Car la folie est partout et chez ceux qui se croient les plus sensés. Le monde et même le grand monde font une place à la déraison. Ainsi, un duc et une duchesse font un accueil triomphal — et dérisoire — au chevalier et à son écuyer, qu’ils traitent en bouffons. De fait, c’est l’essence même de la noblesse que, follement, ils bafouent, c’est leur propre condition qu’ils renient ou qu’ils rabaissent par leur mesquinerie. Lorsque Sancho Pança est nommé par plaisanterie gouverneur de l’île de Concussion, son bon sens sait déjouer les perfidies, éviter les embûches et résoudre les embarras quotidiens. À eux deux, quelle belle leçon de politique généreuse, efficace Don Quichotte et Sancho donnent à nos sociétés, livrées aux faux prestiges et aux bas calculs, et à nos gouvernants, sordides, incapables et frivoles.

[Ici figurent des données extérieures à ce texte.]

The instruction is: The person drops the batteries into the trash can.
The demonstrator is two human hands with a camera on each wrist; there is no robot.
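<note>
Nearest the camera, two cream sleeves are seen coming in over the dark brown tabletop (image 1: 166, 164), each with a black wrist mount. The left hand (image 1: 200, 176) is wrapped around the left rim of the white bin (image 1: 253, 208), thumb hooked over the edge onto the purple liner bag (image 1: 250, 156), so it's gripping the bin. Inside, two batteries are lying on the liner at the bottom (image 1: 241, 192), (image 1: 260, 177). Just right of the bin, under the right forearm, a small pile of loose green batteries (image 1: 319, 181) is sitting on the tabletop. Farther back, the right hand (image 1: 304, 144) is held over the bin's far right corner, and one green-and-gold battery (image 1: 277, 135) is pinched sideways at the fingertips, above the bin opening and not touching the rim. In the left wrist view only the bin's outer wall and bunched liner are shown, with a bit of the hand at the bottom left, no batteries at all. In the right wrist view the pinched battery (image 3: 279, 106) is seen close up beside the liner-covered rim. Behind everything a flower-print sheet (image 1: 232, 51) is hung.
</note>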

Sur la route de Barcelone, ils font la rencontre du généreux bandoulier Roque Guinart et de ses soixante hommes. Le désordre est toujours le fruit de l’injustice. Mais Roque sait freiner ses propres excès. Bandit de grand chemin, il prend une sorte de droit de péage, souvent modéré, sur les voyageurs au bénéfice de la troupe. Car l’ordre véritable est toujours le fruit de la justice et de la discipline librement acceptée. Roque Guinart aide nos deux pèlerins nécessiteux de « son » argent. Il leur donne aussi des lettres de recommandation auprès d’un chef fort cultivé de l’un des deux clans qui se disputaient alors le pouvoir réel en Catalogne. Le lucide Cervantès légitime ainsi par ce biais devant son public espagnol une dissidence politique en Catalogne.